Portrait de Jeremy Bentham (1748-1832) par Henry W. Pickersgill, 1829

Si l’on trouve à toutes les époques des plaidoyers pour le végétarisme (régime qu’on a longtemps appelé « pythagoricien », en référence au mathématicien), c’est Jeremy Bentham, père de l’utilitarisme, qui a, dans une note de bas de page du chapitre XVII de son Introduction aux principes de morale et de législation, rédigé ce qui est devenu au fil du temps l’un des textes emblématiques de la pensée antispéciste.

« Le jour viendra peut-être où le reste de la création animale acquerra ces droits qui n’auraient jamais pu être refusés à ses membres autrement que par la main de la tyrannie. Les Français ont déjà découvert que la noirceur de la peau n’est en rien une raison pour qu’un être humain soit abandonné sans recours au caprice d’un bourreau. On reconnaîtra peut-être un jour que le nombre de pattes, la pilosité de la peau, ou la façon dont se termine le sacrum sont des raisons également insuffisantes pour abandonner un être sensible à ce même sort.

Et quel autre critère devrait marquer la ligne infranchissable ? Est-ce la faculté de raisonner, ou peut-être celle de discourir ? Mais un cheval ou un chien adultes sont des animaux incomparablement plus rationnels, et aussi plus causants, qu’un enfant d’un jour, ou d’une semaine, ou même d’un mois. Mais s’ils ne l’étaient pas, qu’est-ce que cela changerait ? La question n’est pas : Peuvent-ils raisonner ? ni : Peuvent-ils parler ? mais : Peuvent-ils souffrir ? »[1]

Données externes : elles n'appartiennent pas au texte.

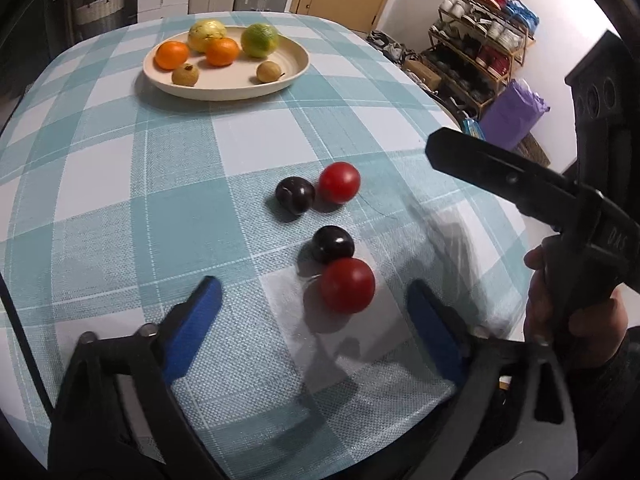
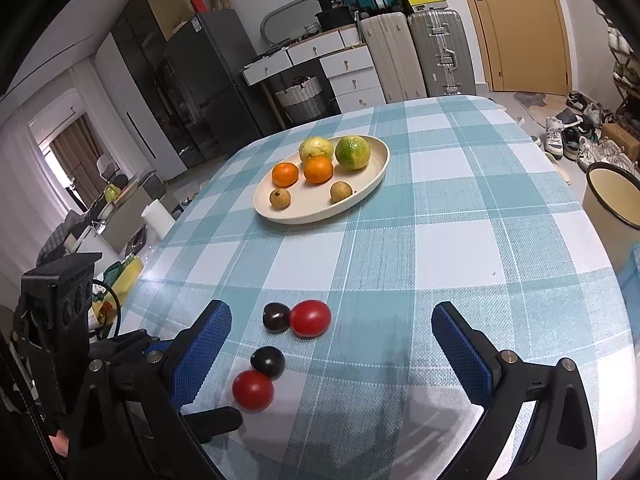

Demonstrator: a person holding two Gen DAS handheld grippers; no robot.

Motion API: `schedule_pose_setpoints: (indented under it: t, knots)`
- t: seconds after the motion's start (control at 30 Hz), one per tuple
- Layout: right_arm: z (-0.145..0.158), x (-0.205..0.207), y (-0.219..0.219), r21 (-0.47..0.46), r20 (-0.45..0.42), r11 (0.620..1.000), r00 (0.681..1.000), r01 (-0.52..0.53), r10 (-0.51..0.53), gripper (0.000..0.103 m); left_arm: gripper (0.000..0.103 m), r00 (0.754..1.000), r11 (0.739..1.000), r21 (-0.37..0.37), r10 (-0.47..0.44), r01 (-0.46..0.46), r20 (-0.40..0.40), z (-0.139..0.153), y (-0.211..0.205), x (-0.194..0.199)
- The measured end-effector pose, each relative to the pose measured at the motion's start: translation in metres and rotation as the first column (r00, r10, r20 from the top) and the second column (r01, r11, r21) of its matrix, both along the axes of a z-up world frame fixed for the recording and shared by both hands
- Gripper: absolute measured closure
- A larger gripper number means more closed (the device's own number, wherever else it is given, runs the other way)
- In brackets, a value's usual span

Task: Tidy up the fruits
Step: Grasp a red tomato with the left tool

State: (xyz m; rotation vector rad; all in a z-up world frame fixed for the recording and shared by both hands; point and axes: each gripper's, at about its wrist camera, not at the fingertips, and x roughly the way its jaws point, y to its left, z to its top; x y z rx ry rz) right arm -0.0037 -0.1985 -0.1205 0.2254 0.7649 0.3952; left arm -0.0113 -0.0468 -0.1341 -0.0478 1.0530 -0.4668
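Left wrist view: the left tool (image 1: pixel 314 304) is seen with its blue pads set wide and nothing gripped, the near red tomato (image 1: pixel 347 285) lying on the counter (image 1: pixel 120 200) between them, touching a dark plum (image 1: pixel 333 244). A second plum (image 1: pixel 295 195) and tomato (image 1: pixel 339 182) lie just beyond, and the cream plate (image 1: pixel 296 68) with citrus is well apart at the far side. In the right wrist view the right tool (image 2: pixel 331 332) is likewise held wide and empty. The near tomato is judged the target; the pads should be lowered around its widest part, clear of the plum so it is not nudged away, and closed gently, since a round, soft fruit may be squeezed out or bruised.
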Motion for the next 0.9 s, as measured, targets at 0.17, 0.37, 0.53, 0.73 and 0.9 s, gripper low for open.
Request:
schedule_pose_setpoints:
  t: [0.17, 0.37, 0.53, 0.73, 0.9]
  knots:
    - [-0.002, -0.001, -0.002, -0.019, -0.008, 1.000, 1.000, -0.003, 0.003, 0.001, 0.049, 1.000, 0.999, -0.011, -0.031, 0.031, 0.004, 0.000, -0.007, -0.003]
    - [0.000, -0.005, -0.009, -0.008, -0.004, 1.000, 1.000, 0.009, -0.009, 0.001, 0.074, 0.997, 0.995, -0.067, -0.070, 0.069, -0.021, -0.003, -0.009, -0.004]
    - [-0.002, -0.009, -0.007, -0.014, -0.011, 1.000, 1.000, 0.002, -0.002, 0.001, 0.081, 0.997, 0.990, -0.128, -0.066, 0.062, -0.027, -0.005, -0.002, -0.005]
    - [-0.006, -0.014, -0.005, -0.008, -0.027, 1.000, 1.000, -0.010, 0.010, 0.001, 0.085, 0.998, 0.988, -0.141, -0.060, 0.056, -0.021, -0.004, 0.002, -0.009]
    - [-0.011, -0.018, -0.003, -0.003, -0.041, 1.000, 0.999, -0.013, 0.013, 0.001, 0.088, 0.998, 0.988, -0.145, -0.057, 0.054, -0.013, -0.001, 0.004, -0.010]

Prenant à témoin la lutte contre l’esclavage, Bentham dessine les contours d’un nouvel individualisme dans lequel l’animal aurait toute sa place. Mieux encore, il bat en brèche les arguments qui font de l’animal un être incapable d’assumer une quelconque responsabilité : bien des êtres humains n’en sont capables (nouveaux-nés, personnes en situation de handicap mental…) ; sont-ils pour autant déchus de leurs droits fondamentaux ?

John Stuart Mill, élève du philosophe précité, se limitera quant à lui à un cours passage de son « Utilitarisme » pour mettre en exergue la somme des souffrances que l’on inflige aux animaux.

« Rien n’est plus naturel pour les êtres humains, ni, jusqu’à un certain point dans la culture, plus universel, que d’estimer les plaisirs et les douleurs des autres comme méritant d’être considérés exactement proportionnellement à leur ressemblance avec nous-mêmes. […] Certes, toute pratique cause plus de douleur aux animaux que de plaisir à l’homme ; cette pratique est-elle morale ou immorale ? Et si, exactement comme les êtres humains lèvent la tête hors du marécage de l’égoïsme, ils ne répondent pas d’une seule voix “immoral”, que la moralité du principe d’utilité soit condamnée à jamais. »[2]

Peter Singer, philosophe lui aussi utilitariste, se détache de l’utilitarisme hédoniste de Bentham et Mill. Introduit par Richard M. Hare, l’utilitarisme des préférences a pour objectif de maximiser les préférences des individus — en l’occurrence, dans le cas des animaux : la préférence de ne pas souffrir. Dans les faits, cela reste relativement proche de l’utilitarisme benthamien dans le sens où la somme des souffrances (la mise à mort, qu’elle soit jugée « sans souffrance » ou non) ne vaut pas la somme des plaisirs (le plaisir gustatif).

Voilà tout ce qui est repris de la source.